Vasa. 2010 Feb;39(1):43-53. doi: 10.1024/0301-1526/a000004.


Background: To investigate the hypothesis that cases of arteritis similar to thromboangiitis obliterans (TAO) and associated with the use of cannabis were caused by cannabis or THC (dronabinol), or that cannabis use is a co-factor of TAO.

Patients and methods: A systematic review on case reports and the literature on so-called cannabis arteritis, TAO, and cardiovascular effects of cannabinoids was conducted.

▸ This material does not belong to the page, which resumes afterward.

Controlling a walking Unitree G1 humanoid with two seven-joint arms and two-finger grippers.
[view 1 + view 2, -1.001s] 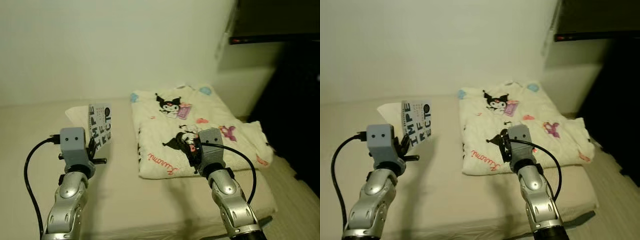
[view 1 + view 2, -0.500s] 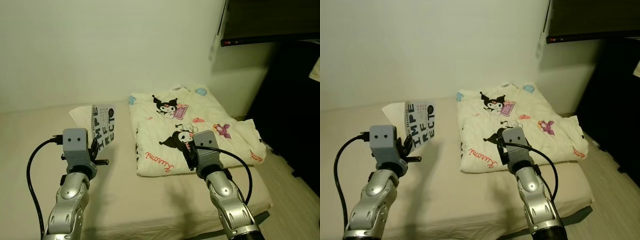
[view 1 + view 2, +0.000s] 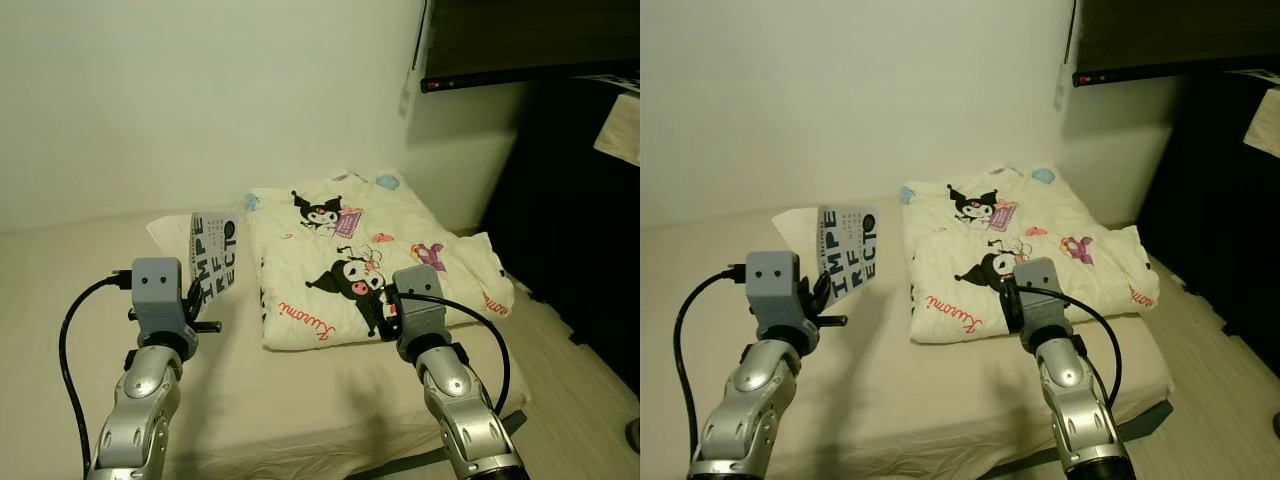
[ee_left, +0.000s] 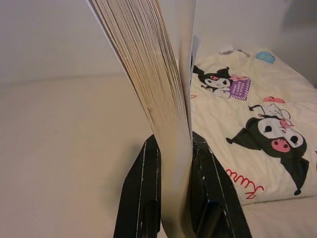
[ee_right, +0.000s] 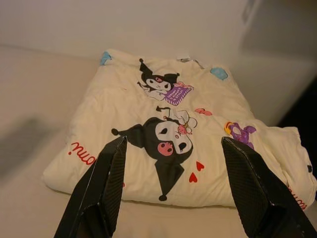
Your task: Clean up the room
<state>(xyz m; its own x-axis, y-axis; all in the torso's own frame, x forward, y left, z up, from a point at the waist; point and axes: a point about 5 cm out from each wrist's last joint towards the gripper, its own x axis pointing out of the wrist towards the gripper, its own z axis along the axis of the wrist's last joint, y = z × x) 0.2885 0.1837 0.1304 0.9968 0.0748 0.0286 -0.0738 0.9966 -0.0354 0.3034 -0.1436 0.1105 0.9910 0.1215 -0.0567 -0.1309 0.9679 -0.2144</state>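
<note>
Book (cover reads "IMPERFECT") clamped in left gripper.

R gripper fingers spread wide, hovering over bed. Between them: folded cream blanket w/ cartoon prints, red script near edge. Pale wall behind.

Folded blanket on bed — book left.
</note>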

Results: Fifteen reports with 57 cases of an arteritis associated with the use of cannabis and two additional case series of TAO, in which some patients also used cannabis, were identified. Clinical and pathological features of cannabis-associated arteritis do not differ from TAO and the major risk factor of TAO, tobacco use, was present in most, if not in all of these cases. The proposed pathophysiological mechanisms for the development of an arteritis by cannabis use are not substantiated.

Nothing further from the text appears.